§ **How to complete this task**: For this exercise, return all the data exactly as it stands.

***

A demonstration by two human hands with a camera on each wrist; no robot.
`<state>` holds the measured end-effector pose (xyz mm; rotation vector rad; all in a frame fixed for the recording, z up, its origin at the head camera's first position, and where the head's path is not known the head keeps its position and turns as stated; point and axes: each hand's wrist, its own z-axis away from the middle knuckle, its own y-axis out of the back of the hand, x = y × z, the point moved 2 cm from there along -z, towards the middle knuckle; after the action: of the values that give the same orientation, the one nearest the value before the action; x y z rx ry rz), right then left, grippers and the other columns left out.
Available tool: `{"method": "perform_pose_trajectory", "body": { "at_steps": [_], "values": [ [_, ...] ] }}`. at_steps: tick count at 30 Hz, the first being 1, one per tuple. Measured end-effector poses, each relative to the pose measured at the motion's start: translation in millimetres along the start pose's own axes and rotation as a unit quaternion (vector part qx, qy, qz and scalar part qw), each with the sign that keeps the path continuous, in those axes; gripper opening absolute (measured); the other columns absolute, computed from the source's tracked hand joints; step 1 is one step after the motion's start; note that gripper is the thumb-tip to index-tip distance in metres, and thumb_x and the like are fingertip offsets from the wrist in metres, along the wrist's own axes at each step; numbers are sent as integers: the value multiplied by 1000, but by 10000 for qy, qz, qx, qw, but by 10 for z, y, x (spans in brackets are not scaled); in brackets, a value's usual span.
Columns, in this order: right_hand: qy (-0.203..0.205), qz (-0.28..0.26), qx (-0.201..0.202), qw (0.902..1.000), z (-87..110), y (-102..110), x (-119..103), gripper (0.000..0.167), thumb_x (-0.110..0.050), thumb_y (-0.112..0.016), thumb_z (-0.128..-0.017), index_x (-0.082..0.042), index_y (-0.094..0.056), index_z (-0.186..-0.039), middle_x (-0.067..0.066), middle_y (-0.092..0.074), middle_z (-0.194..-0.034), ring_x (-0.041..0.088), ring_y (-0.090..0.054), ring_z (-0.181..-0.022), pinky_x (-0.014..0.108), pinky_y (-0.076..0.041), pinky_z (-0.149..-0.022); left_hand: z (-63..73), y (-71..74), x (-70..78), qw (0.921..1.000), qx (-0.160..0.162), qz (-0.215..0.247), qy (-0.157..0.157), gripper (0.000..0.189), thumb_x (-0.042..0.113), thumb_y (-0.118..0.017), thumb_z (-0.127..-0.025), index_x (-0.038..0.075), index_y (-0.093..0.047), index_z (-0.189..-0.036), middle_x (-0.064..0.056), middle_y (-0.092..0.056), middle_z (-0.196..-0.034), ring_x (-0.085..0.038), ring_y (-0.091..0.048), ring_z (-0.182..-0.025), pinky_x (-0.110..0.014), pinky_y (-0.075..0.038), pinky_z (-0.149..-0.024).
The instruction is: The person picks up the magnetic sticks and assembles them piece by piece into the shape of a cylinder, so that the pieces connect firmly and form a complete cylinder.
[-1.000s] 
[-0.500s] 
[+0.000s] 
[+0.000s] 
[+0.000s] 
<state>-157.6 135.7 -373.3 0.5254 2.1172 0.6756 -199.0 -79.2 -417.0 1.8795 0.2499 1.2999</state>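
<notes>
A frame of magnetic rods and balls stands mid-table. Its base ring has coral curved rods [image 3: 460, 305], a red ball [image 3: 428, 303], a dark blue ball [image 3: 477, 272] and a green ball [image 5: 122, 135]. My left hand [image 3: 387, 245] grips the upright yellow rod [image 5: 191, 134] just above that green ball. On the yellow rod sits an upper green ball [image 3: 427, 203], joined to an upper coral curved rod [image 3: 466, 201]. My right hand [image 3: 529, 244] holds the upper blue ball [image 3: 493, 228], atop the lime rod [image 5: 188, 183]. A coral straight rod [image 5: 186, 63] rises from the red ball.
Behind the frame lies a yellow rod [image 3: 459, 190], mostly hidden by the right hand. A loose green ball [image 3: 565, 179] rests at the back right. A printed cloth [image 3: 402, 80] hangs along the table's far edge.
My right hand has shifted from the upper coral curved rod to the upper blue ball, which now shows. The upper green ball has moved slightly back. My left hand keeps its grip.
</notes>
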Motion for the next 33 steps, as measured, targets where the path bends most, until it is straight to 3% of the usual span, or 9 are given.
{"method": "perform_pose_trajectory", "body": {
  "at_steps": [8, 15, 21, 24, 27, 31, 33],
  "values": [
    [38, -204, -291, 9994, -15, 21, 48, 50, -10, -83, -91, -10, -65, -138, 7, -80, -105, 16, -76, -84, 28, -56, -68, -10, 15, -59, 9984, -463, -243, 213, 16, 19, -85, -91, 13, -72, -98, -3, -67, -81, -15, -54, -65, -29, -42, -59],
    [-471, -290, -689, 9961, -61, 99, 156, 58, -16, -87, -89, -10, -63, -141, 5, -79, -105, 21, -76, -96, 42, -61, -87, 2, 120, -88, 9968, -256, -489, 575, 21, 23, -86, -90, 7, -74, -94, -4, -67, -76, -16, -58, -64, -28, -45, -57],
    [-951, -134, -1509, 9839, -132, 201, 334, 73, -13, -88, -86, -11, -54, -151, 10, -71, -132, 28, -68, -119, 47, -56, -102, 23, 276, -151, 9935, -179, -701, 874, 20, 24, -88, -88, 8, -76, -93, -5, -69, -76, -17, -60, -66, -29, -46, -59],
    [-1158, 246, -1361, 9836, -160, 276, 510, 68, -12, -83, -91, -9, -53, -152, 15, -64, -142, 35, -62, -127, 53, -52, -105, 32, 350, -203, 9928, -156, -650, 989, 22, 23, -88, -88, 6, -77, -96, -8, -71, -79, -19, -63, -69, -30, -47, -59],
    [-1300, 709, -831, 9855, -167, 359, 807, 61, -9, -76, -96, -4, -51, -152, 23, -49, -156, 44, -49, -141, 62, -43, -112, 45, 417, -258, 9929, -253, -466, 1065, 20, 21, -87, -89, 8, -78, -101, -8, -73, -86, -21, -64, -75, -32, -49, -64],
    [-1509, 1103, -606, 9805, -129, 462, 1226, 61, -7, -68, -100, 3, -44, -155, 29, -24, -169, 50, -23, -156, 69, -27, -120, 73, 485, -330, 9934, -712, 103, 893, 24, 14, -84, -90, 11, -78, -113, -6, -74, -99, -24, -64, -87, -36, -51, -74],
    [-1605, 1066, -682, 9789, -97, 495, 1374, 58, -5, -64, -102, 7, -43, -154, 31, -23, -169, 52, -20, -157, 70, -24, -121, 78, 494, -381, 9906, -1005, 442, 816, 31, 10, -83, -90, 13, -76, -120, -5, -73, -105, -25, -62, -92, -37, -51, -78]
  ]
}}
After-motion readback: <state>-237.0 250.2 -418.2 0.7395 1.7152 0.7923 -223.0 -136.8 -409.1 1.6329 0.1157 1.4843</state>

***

§ **Answer to this exercise**:
A demonstration by two human hands with a camera on each wrist; no robot.
`<state>` holds the measured end-effector pose (xyz mm; rotation vector rad; all in a frame fixed for the recording, z up, its origin at the head camera's first position, and where the head's path is not known the head keeps its position and turns as stated; point and axes: each hand's wrist, its own z-axis away from the middle knuckle, its own y-axis out of the back of the hand, x = y × z, the point moved 2 cm from there along -z, towards the middle knuckle; after the action: of the values that give the same orientation, the one nearest the value before the action; x y z rx ry rz), right then left, grippers and the other columns left out.
Available tool: `{"method": "perform_pose_trajectory", "body": { "at_steps": [_], "values": [ [_, ...] ] }}`. at_steps: tick count at 30 Hz, the first being 1, one per tuple. Measured end-effector poses, each relative to the pose measured at the motion's start: translation in millimetres along the start pose's own axes and rotation as a unit quaternion (vector part qx, qy, qz and scalar part qw), each with the sign that keeps the path continuous, in those axes; gripper opening absolute (measured); the other columns absolute, computed from the source's tracked hand joints; step 1 is one step after the motion's start; note that gripper is the thumb-tip to index-tip distance in metres, and thumb_x and the like are fingertip offsets from the wrist in metres, along the wrist's own axes at each step; numbers are sent as integers: the value multiplied by 1000, but by 10000 for qy, qz, qx, qw, but by 10 for z, y, x (spans in brackets are not scaled); in brackets, a value's usual span.
Columns, in this order: right_hand: qy (-0.203..0.205), qz (-0.28..0.26), qx (-0.201..0.202), qw (0.902..1.000), z (-87..110), y (-102..110), x (-119..103), gripper (0.000..0.167), thumb_x (-0.110..0.050), thumb_y (-0.112..0.016), thumb_z (-0.128..-0.017), index_x (-0.082..0.042), index_y (-0.094..0.056), index_z (-0.186..-0.039), middle_x (-0.067..0.066), middle_y (-0.092..0.074), middle_z (-0.194..-0.034), ring_x (-0.041..0.088), ring_y (-0.090..0.054), ring_z (-0.181..-0.022), pinky_x (-0.014..0.108), pinky_y (-0.076..0.041), pinky_z (-0.149..-0.022); left_hand: z (-63..73), y (-71..74), x (-70..78), qw (0.921..1.000), qx (-0.160..0.162), qz (-0.215..0.247), qy (-0.157..0.157), gripper (0.000..0.189), thumb_x (-0.042..0.113), thumb_y (-0.118..0.017), thumb_z (-0.127..-0.025), index_x (-0.038..0.075), index_y (-0.093..0.047), index_z (-0.189..-0.036), middle_x (-0.064..0.056), middle_y (-0.092..0.056), middle_z (-0.196..-0.034), ring_x (-0.085..0.038), ring_y (-0.091..0.048), ring_z (-0.182..-0.025), pinky_x (-0.110..0.014), pinky_y (-0.075..0.038), pinky_z (-0.149..-0.024).
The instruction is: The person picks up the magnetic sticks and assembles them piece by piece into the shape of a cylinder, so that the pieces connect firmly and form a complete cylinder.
[-1.000s] 
[-0.500s] 
[+0.000s] 
[+0.000s] 
[+0.000s] 
<state>-157.6 135.7 -373.3 0.5254 2.1172 0.6756 -199.0 -79.2 -417.0 1.8795 0.2499 1.2999</state>
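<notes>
A frame of magnetic rods and balls stands mid-table. Its base ring has coral curved rods [image 3: 460, 305], a red ball [image 3: 428, 303], a dark blue ball [image 3: 477, 272] and a green ball [image 5: 122, 135]. My left hand [image 3: 387, 245] grips the upright yellow rod [image 5: 191, 134] just above that green ball. On the yellow rod sits an upper green ball [image 3: 427, 203], joined to an upper coral curved rod [image 3: 466, 201]. My right hand [image 3: 529, 244] holds the upper blue ball [image 3: 493, 228], atop the lime rod [image 5: 188, 183]. A coral straight rod [image 5: 186, 63] rises from the red ball.
Behind the frame lies a yellow rod [image 3: 459, 190], mostly hidden by the right hand. A loose green ball [image 3: 565, 179] rests at the back right. A printed cloth [image 3: 402, 80] hangs along the table's far edge.
My right hand has shifted from the upper coral curved rod to the upper blue ball, which now shows. The upper green ball has moved slightly back. My left hand keeps its grip.
</notes>
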Motion for the next 33 steps, as measured, targets where the path bends most, until it is straight to 3% of the usual span, or 9 are given.
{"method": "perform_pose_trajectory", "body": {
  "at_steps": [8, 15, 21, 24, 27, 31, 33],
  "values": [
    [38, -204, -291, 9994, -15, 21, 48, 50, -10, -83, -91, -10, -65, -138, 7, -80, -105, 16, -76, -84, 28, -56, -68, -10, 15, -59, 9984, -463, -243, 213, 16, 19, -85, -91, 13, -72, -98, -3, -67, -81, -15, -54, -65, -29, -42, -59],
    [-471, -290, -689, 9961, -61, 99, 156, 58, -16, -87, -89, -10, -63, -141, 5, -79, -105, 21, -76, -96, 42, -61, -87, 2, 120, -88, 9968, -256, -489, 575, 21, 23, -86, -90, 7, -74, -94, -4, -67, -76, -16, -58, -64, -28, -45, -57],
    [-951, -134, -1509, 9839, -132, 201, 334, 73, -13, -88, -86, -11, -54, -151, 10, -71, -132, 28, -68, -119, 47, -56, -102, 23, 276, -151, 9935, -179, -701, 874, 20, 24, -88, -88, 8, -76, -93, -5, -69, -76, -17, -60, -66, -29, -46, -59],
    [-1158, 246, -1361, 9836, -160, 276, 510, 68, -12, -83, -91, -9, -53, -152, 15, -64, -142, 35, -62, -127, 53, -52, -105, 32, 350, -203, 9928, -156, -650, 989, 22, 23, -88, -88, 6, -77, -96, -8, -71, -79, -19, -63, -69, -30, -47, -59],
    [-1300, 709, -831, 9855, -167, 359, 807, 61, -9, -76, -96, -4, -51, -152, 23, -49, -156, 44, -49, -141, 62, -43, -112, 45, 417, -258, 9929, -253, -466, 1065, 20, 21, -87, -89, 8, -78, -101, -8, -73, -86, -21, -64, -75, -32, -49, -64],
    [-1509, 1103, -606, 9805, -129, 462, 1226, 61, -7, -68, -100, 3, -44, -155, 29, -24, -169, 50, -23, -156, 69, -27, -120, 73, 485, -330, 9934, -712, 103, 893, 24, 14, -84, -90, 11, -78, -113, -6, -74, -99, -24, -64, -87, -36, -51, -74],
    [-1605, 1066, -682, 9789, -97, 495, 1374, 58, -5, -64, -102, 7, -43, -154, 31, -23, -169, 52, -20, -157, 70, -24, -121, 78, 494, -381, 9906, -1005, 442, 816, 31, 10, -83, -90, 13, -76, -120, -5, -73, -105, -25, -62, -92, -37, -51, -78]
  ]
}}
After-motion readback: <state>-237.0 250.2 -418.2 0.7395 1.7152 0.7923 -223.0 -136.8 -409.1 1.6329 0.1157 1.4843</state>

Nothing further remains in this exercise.